**WHAT IS EXPECTED:** Retype all of the data that follows, line for line.

**DATA:**

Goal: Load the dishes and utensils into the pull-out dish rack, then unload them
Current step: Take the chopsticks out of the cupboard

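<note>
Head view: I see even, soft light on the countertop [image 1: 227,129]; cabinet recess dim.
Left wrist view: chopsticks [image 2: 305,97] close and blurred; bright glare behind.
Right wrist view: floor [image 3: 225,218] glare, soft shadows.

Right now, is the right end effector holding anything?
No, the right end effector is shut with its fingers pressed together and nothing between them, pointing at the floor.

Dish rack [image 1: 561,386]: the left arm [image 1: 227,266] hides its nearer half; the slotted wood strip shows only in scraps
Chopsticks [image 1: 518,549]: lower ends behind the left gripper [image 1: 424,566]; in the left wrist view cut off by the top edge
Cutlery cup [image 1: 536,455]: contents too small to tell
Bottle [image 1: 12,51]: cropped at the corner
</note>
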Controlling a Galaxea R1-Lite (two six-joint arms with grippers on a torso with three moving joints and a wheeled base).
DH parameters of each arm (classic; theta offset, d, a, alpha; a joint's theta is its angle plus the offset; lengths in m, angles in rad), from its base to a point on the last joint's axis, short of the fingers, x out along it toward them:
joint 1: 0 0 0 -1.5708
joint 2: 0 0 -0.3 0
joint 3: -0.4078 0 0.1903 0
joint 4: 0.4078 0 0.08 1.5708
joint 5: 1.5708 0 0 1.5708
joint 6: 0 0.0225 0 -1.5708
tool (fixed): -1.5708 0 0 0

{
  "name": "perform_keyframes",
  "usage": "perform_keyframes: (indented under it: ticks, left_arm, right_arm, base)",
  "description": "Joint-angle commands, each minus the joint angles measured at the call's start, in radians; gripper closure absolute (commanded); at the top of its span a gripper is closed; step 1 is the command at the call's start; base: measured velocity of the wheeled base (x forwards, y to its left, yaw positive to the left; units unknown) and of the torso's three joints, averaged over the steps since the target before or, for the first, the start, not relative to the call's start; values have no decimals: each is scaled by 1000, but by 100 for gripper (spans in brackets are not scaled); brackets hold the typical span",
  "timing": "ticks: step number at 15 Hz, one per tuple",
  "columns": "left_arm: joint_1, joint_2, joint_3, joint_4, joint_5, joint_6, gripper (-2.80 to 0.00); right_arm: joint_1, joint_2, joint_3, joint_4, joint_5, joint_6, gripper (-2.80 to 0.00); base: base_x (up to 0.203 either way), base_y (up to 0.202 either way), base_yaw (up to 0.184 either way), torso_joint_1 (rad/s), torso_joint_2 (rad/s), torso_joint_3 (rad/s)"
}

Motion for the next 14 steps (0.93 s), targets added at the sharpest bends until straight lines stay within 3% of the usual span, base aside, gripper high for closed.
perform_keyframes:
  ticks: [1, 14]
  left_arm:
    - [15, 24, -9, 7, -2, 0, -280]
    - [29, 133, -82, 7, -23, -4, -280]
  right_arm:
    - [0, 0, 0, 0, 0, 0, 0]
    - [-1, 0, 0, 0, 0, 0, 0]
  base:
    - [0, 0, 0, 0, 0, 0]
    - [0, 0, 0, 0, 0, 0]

**WRITTEN RESPONSE:**
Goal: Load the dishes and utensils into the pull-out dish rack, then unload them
Current step: Take the chopsticks out of the cupboard

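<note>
Head view: I see even, soft light on the countertop [image 1: 227,129]; cabinet recess dim.
Left wrist view: chopsticks [image 2: 305,97] close and blurred; bright glare behind.
Right wrist view: floor [image 3: 225,218] glare, soft shadows.

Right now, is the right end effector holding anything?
No, the right end effector is shut with its fingers pressed together and nothing between them, pointing at the floor.

Dish rack [image 1: 561,386]: the left arm [image 1: 227,266] hides its nearer half; the slotted wood strip shows only in scraps
Chopsticks [image 1: 518,549]: lower ends behind the left gripper [image 1: 424,566]; in the left wrist view cut off by the top edge
Cutlery cup [image 1: 536,455]: contents too small to tell
Bottle [image 1: 12,51]: cropped at the corner
</note>
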Controlling a Galaxea R1-Lite (two six-joint arms with grippers on a torso with three moving joints and a wheeled base).
DH parameters of each arm (classic; theta offset, d, a, alpha; a joint's theta is its angle plus the offset; lengths in m, angles in rad), from its base to a point on the last joint's axis, short of the fingers, x out along it toward them:
joint 1: 0 0 0 -1.5708
joint 2: 0 0 -0.3 0
joint 3: -0.4078 0 0.1903 0
joint 4: 0.4078 0 0.08 1.5708
joint 5: 1.5708 0 0 1.5708
joint 6: 0 0.0225 0 -1.5708
tool (fixed): -1.5708 0 0 0

{
  "name": "perform_keyframes",
  "usage": "perform_keyframes: (indented under it: ticks, left_arm, right_arm, base)",
  "description": "Joint-angle commands, each minus the joint angles measured at the call's start, in radians; gripper closure absolute (commanded); at the top of its span a gripper is closed; step 1 is the command at the call's start; base: measured velocity of the wheeled base (x forwards, y to its left, yaw positive to the left; units unknown) and of the torso's three joints, averaged over the steps since the target before or, for the first, the start, not relative to the call's start; values have no decimals: each is scaled by 1000, but by 100 for gripper (spans in brackets are not scaled); brackets hold the typical span",
  "timing": "ticks: step number at 15 Hz, one per tuple",
  "columns": "left_arm: joint_1, joint_2, joint_3, joint_4, joint_5, joint_6, gripper (-2.80 to 0.00); right_arm: joint_1, joint_2, joint_3, joint_4, joint_5, joint_6, gripper (-2.80 to 0.00); base: base_x (up to 0.203 either way), base_y (up to 0.202 either way), base_yaw (up to 0.184 either way), torso_joint_1 (rad/s), torso_joint_2 (rad/s), torso_joint_3 (rad/s)"
}

Motion for the next 14 steps (0.93 s), targets added at the sharpest bends until straight lines stay within 3% of the usual span, base aside, gripper high for closed.
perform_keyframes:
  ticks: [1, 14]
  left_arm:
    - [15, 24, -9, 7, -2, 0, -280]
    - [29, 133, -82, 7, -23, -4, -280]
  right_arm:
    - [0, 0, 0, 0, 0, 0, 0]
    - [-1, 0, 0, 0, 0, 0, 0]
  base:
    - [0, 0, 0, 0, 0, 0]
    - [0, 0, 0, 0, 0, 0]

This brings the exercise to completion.